- _ACTIVITY_
Gather all lines from the material that contain "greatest".

- _RECORDS PROVIDED_

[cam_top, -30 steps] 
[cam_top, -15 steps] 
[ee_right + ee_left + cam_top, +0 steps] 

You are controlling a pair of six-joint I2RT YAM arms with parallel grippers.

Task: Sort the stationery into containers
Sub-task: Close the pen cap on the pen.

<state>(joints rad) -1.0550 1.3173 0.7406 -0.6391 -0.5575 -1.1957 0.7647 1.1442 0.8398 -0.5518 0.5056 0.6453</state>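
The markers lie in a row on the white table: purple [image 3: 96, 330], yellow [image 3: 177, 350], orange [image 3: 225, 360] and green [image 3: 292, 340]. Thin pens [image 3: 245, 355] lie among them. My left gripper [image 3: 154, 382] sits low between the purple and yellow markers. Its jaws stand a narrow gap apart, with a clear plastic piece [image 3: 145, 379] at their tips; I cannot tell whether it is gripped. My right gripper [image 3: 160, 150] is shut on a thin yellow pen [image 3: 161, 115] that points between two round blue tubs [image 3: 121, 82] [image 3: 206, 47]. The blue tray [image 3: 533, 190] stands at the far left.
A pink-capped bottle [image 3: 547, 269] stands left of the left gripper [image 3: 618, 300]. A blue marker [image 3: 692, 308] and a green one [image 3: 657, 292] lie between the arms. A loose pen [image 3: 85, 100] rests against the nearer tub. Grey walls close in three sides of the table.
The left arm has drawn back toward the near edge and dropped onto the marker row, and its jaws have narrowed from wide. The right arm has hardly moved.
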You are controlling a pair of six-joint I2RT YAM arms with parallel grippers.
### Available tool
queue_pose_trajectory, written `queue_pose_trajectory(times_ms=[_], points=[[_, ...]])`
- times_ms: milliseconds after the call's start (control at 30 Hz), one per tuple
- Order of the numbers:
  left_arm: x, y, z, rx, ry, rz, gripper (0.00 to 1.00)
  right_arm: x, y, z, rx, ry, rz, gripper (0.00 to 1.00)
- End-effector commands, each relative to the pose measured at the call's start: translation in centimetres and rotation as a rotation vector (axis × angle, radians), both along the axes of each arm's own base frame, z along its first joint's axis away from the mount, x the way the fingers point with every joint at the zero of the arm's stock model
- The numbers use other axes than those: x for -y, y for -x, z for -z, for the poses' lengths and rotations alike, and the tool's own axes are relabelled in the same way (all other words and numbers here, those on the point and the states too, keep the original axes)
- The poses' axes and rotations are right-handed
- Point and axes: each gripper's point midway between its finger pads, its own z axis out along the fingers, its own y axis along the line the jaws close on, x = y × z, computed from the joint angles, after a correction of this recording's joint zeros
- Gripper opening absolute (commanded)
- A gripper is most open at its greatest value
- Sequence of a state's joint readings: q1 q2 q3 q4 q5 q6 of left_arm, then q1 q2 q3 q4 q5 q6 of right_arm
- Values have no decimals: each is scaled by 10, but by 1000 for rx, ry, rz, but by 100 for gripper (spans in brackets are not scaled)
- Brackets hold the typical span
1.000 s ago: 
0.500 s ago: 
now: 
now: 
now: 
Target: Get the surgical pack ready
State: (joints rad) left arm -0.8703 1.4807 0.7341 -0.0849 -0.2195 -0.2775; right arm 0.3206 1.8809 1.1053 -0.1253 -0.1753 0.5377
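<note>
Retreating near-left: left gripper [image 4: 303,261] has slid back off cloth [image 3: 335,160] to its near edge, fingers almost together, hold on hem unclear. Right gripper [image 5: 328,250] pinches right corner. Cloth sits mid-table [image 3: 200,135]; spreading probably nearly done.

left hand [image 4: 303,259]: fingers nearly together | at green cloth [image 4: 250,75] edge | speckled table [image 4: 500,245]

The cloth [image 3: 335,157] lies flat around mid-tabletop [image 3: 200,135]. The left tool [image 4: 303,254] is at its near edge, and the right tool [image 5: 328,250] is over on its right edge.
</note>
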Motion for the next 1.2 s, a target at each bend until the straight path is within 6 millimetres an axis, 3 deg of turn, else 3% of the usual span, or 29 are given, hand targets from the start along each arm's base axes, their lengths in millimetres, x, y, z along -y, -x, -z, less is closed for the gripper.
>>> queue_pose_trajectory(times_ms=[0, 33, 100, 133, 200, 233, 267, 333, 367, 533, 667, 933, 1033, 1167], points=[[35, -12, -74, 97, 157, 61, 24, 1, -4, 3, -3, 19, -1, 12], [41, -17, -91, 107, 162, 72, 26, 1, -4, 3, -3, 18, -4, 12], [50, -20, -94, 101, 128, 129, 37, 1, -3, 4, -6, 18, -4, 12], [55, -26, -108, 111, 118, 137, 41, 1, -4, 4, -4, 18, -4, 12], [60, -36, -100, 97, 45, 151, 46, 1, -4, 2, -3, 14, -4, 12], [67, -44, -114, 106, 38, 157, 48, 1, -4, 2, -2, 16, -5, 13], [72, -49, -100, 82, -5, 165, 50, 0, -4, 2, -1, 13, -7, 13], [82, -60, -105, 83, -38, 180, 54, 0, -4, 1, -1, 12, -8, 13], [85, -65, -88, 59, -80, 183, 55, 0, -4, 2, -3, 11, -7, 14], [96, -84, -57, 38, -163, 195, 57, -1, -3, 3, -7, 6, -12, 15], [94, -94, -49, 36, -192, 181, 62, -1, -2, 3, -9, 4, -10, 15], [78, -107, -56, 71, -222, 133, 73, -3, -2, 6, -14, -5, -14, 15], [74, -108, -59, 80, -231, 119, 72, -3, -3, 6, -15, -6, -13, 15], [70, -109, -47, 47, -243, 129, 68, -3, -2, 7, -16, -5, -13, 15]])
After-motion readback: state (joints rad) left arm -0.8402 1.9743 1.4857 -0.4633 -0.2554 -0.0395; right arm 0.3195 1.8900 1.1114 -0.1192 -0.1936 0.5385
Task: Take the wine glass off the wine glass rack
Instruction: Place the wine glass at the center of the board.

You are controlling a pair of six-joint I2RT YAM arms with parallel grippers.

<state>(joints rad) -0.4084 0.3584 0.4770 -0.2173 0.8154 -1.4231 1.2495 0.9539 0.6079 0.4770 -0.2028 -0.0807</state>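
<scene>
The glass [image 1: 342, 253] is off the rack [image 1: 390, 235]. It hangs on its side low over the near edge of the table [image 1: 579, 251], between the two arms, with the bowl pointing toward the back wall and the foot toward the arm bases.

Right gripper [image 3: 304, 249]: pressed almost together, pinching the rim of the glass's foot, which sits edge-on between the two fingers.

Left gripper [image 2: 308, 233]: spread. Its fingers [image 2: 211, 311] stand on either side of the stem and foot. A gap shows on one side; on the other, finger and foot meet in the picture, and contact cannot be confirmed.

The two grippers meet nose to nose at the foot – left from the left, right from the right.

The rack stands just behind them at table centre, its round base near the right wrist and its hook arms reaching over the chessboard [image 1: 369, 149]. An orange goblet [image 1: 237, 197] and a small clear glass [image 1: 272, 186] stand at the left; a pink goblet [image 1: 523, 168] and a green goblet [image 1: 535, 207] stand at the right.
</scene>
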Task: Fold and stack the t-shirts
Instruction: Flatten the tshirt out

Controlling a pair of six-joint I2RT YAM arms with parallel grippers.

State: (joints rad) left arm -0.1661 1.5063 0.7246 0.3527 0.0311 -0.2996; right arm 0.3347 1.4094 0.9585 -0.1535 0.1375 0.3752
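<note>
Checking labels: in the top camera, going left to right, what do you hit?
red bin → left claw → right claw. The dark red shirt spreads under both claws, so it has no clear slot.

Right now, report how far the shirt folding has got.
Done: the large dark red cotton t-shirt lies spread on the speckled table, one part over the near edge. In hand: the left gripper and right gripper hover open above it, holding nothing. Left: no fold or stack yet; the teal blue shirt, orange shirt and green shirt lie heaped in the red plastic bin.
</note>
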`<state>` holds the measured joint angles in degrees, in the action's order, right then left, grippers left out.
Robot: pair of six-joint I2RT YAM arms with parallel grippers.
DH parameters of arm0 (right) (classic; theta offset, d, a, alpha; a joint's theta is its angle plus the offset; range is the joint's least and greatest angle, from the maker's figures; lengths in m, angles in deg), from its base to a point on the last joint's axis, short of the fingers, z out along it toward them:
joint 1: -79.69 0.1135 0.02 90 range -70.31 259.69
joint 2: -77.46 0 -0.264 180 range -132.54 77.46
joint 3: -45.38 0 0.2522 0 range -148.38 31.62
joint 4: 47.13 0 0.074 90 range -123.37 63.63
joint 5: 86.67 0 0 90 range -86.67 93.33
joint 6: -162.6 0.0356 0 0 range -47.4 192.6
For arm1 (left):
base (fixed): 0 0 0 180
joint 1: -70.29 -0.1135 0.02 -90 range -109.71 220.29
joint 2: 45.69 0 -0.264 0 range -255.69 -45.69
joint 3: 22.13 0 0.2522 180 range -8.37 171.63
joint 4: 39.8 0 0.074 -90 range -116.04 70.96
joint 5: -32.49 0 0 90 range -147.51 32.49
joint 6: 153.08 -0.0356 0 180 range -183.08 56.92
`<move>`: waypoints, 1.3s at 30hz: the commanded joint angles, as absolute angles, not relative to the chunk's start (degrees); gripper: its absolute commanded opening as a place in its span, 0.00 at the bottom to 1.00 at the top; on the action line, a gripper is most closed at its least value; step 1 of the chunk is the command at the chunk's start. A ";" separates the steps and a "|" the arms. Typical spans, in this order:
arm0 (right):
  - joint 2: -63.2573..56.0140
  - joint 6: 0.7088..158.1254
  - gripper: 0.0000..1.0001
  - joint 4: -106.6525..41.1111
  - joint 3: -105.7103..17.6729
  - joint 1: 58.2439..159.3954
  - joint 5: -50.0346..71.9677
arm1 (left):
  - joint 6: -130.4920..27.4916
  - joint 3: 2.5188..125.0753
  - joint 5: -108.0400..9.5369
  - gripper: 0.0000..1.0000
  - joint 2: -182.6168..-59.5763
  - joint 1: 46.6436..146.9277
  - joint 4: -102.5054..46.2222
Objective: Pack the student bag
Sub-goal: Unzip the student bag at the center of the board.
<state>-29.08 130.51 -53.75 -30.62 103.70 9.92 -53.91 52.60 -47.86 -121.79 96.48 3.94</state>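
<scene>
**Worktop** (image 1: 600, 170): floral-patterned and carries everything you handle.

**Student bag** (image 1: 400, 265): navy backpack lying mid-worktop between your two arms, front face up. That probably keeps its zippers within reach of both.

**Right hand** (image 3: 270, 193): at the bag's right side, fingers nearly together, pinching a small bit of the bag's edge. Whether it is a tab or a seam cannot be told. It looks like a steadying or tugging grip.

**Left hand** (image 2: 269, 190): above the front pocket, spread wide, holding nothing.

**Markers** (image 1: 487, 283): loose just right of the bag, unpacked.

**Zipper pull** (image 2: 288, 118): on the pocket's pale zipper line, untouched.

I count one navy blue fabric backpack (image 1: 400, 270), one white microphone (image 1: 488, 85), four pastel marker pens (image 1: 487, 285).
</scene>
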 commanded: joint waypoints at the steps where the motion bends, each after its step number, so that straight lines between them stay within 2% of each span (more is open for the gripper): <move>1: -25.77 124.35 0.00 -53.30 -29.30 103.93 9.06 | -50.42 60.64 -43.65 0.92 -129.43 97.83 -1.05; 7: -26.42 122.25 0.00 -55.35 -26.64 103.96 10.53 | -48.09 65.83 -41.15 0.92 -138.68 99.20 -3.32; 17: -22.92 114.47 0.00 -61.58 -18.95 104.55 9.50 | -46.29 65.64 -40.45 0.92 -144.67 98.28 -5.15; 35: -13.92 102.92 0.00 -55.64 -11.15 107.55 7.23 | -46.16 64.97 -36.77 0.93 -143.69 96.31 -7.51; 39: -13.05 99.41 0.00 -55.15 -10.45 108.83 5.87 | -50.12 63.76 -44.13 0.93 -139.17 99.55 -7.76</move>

- _RESPONSE_
- A gripper is most open at its greatest value
DH parameters of arm0 (right) (classic; theta offset, d, a, alpha; a joint's theta is its angle plus the offset; range is the joint's least and greatest angle, from the maker's figures; lengths in m, angles in deg), from its base to a point on the last joint's axis, short of the fingers, z out along it toward them:

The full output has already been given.